* _TASK REQUIREMENTS_
Go through the data and retrieve each line that includes the string "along".

·····

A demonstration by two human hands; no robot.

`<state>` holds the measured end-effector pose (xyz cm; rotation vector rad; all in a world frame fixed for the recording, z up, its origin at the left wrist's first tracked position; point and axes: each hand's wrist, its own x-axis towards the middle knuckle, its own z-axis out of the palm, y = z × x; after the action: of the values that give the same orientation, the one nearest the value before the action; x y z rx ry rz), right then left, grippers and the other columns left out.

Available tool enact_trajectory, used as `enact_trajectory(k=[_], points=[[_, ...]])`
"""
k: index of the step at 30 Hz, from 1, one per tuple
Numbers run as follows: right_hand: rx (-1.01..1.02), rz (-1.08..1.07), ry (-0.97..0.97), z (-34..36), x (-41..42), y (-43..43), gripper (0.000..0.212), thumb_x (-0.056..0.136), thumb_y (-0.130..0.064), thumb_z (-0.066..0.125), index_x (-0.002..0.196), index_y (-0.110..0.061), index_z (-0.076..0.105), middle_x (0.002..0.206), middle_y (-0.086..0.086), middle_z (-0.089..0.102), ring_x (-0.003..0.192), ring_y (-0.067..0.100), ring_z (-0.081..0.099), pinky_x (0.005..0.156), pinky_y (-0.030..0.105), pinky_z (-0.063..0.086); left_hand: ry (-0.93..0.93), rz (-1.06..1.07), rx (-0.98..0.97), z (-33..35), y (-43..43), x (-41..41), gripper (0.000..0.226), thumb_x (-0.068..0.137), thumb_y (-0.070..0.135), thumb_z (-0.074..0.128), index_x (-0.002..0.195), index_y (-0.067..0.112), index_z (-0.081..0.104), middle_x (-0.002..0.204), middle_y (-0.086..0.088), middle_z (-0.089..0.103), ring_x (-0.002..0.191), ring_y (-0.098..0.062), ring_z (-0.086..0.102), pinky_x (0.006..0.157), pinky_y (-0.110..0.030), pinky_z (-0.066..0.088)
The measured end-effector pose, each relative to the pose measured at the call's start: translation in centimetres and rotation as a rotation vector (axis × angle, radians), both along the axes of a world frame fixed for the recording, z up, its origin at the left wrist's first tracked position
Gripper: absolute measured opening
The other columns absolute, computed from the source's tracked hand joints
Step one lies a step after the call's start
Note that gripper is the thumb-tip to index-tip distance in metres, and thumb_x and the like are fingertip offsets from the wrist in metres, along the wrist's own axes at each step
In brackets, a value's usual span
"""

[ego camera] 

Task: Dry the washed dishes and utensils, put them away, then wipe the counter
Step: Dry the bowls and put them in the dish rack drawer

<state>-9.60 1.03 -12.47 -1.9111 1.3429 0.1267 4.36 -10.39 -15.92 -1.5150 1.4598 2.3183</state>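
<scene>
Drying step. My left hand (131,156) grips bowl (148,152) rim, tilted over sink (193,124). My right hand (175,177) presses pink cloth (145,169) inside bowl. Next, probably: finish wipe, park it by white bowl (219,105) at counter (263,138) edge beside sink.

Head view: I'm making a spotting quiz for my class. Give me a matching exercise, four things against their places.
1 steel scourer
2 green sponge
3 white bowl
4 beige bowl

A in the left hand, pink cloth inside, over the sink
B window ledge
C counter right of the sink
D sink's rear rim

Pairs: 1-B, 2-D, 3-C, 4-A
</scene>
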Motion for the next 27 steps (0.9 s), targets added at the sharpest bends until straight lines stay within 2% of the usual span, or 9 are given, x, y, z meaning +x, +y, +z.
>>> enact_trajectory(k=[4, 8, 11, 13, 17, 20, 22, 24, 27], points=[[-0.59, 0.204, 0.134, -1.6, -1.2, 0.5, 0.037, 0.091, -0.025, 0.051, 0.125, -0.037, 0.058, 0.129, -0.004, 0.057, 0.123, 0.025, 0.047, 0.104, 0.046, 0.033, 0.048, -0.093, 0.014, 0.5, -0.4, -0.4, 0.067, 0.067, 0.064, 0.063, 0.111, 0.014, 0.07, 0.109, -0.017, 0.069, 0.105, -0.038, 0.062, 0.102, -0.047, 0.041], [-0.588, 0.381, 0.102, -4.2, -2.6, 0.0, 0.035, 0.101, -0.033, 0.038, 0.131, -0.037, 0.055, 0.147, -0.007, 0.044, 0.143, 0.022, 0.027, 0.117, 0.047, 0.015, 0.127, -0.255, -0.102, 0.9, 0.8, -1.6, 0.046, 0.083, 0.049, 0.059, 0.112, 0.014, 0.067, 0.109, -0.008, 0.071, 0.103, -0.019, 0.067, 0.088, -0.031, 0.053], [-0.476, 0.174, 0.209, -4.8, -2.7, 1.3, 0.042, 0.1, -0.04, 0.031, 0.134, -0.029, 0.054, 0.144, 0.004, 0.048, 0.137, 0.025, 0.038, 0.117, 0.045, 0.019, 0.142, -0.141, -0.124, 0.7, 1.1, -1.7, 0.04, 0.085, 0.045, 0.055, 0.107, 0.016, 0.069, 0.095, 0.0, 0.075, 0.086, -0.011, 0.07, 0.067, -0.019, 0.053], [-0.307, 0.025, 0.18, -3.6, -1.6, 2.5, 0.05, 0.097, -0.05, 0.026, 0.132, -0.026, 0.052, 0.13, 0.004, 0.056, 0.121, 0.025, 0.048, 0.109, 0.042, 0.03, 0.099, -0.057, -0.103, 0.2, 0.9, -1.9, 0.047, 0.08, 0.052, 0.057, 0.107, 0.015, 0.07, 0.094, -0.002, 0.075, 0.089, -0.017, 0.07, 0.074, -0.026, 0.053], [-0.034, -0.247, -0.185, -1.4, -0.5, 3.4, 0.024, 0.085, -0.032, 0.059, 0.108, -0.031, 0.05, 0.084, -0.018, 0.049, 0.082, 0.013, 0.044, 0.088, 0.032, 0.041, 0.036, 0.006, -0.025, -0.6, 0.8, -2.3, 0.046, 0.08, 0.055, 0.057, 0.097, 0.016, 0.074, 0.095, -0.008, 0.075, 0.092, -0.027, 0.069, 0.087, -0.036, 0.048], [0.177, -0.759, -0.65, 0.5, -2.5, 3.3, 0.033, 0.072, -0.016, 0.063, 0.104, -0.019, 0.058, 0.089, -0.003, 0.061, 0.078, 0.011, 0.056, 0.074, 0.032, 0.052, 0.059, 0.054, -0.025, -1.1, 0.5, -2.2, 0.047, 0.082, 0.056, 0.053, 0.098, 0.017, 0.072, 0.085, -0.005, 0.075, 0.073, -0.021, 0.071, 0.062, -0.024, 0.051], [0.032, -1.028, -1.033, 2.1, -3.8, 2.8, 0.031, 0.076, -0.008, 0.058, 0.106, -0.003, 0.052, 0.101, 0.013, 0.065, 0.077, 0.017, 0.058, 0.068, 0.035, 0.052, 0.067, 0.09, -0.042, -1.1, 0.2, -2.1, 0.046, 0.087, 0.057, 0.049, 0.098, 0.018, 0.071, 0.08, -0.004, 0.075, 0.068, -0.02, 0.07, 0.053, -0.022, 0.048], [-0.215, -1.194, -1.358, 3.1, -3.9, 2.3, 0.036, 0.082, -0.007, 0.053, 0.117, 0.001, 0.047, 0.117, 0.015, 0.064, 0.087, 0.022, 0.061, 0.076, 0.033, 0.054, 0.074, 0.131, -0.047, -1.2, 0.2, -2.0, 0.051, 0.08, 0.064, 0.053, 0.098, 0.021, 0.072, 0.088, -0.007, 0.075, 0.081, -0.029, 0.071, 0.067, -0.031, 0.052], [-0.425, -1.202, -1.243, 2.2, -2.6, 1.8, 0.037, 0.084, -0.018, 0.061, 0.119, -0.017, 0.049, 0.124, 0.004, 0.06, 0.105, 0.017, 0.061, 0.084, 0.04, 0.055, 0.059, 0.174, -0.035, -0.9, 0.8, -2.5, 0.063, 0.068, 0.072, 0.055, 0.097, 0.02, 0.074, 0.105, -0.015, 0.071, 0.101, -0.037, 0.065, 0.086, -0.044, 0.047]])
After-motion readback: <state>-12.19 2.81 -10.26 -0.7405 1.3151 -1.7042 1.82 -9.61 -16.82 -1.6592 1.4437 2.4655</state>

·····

* _RESULT BELOW_
The measured end-effector pose, each relative to the pose measured at the call's start: translation in centimetres and rotation as a rotation vector (axis × angle, radians), both along the axes of a world frame fixed for the recording, z up, its origin at the left wrist's first tracked position
Note that gripper is the thumb-tip to index-tip distance in metres, and thumb_x and the like are fingertip offsets from the wrist in metres, along the wrist's own axes at each step

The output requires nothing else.